**Exercise instructions:**
Set down the data below word for word, and leave the images aside.

━━ Available data ━━

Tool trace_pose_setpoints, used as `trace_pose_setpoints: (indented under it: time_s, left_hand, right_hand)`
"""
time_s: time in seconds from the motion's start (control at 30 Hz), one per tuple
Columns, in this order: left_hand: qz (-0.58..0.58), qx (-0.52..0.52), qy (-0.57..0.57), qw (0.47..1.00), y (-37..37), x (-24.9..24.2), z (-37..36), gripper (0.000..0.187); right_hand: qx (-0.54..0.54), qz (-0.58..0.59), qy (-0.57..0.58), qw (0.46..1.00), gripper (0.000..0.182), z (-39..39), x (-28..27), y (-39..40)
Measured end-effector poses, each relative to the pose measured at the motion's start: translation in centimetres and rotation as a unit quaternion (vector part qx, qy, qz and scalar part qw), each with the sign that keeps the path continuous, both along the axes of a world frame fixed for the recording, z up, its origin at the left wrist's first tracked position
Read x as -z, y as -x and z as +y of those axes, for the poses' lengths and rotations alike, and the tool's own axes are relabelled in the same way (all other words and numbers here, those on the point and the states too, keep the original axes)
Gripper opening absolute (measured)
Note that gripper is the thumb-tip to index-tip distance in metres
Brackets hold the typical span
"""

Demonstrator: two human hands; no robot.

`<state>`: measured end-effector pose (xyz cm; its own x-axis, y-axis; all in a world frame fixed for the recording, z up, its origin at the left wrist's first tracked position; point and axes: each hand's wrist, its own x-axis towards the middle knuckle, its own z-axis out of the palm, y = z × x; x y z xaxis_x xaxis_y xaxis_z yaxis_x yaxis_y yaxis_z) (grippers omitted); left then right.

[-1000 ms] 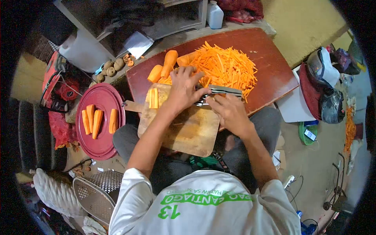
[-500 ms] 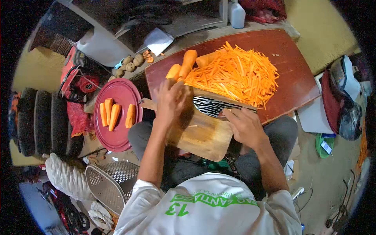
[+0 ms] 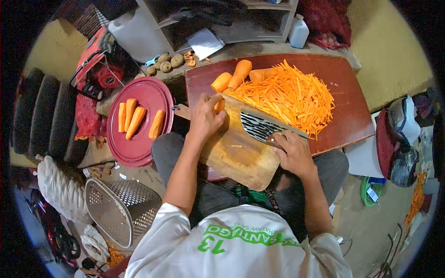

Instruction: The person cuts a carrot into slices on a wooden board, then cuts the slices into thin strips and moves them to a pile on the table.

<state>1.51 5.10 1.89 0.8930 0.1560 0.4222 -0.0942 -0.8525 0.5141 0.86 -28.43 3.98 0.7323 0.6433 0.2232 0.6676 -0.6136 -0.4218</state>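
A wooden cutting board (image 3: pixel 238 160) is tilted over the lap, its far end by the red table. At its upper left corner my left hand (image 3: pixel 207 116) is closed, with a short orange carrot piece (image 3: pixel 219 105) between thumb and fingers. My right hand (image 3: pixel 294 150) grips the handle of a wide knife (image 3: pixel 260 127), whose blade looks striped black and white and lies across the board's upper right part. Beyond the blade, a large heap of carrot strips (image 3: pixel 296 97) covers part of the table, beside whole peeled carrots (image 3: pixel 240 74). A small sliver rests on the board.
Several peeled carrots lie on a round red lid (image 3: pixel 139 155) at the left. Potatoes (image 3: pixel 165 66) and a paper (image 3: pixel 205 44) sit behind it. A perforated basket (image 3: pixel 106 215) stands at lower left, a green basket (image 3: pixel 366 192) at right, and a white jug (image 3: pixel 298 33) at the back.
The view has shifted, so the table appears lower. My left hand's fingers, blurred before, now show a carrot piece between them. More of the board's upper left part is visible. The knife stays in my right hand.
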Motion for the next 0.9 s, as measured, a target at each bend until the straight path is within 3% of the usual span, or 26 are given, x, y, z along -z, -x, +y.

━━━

**Completed exercise:**
Tool trace_pose_setpoints, used as `trace_pose_setpoints: (indented under it: time_s, left_hand, right_hand)`
"""
time_s: time in seconds from the motion's start (control at 30 Hz), one per tuple
Columns, in this order: left_hand: qz (-0.58..0.58), qx (-0.52..0.52), qy (-0.57..0.57), qw (0.47..1.00), y (-37..37), x (-24.9..24.2), z (-37..36), gripper (0.000..0.187); right_hand: qx (-0.54..0.54), qz (-0.58..0.59), qy (-0.57..0.58), qw (0.46..1.00), gripper (0.000..0.182), z (-39..39), x (-28..27), y (-39..40)
Measured end-effector poses, each relative to the pose measured at the motion's start: translation in centimetres and rotation as a unit quaternion (vector part qx, qy, qz and scalar part qw), each with the sign that keeps the path continuous, both along the axes of a world frame fixed for the recording, z up, its origin at the left wrist's first tracked position
Read x as -z, y as -x and z as +y of those axes, for the poses' lengths and rotations alike, and the tool's own axes are relabelled in the same way (all other words and numbers here, those on the point and the states too, keep the original axes)
Gripper opening absolute (measured)
Note that gripper is the thumb-tip to index-tip distance in metres
Brackets hold the typical span
"""

Demonstrator: two human hands; no robot.

`<state>`: measured end-effector pose (xyz cm; its own x-axis, y-axis; all in a world frame fixed for the recording, z up, its origin at the left wrist's first tracked position; point and axes: each hand's wrist, its own x-axis towards the middle knuckle, its own z-axis out of the palm, y = z × x; x y z xaxis_x xaxis_y xaxis_z yaxis_x yaxis_y yaxis_z) (grippers omitted); left then right.

[-1000 ms] 
[-500 ms] 
[+0 ms] 

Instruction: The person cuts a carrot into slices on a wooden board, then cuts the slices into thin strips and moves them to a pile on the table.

<state>1.51 5.10 1.89 0.8930 0.1560 0.4222 -0.0942 -0.8525 0.5141 0.86 -28.43 3.98 0.7323 0.6433 0.2232 0.6676 -0.6136 -0.4218</state>
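A wooden cutting board (image 3: pixel 238 160) is tilted over the lap, its far end by the red table. At its upper left corner my left hand (image 3: pixel 207 116) is closed, with a short orange carrot piece (image 3: pixel 219 105) between thumb and fingers. My right hand (image 3: pixel 294 150) grips the handle of a wide knife (image 3: pixel 260 127), whose blade looks striped black and white and lies across the board's upper right part. Beyond the blade, a large heap of carrot strips (image 3: pixel 296 97) covers part of the table, beside whole peeled carrots (image 3: pixel 240 74). A small sliver rests on the board.
Several peeled carrots lie on a round red lid (image 3: pixel 139 155) at the left. Potatoes (image 3: pixel 165 66) and a paper (image 3: pixel 205 44) sit behind it. A perforated basket (image 3: pixel 106 215) stands at lower left, a green basket (image 3: pixel 366 192) at right, and a white jug (image 3: pixel 298 33) at the back.
The view has shifted, so the table appears lower. My left hand's fingers, blurred before, now show a carrot piece between them. More of the board's upper left part is visible. The knife stays in my right hand.
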Motion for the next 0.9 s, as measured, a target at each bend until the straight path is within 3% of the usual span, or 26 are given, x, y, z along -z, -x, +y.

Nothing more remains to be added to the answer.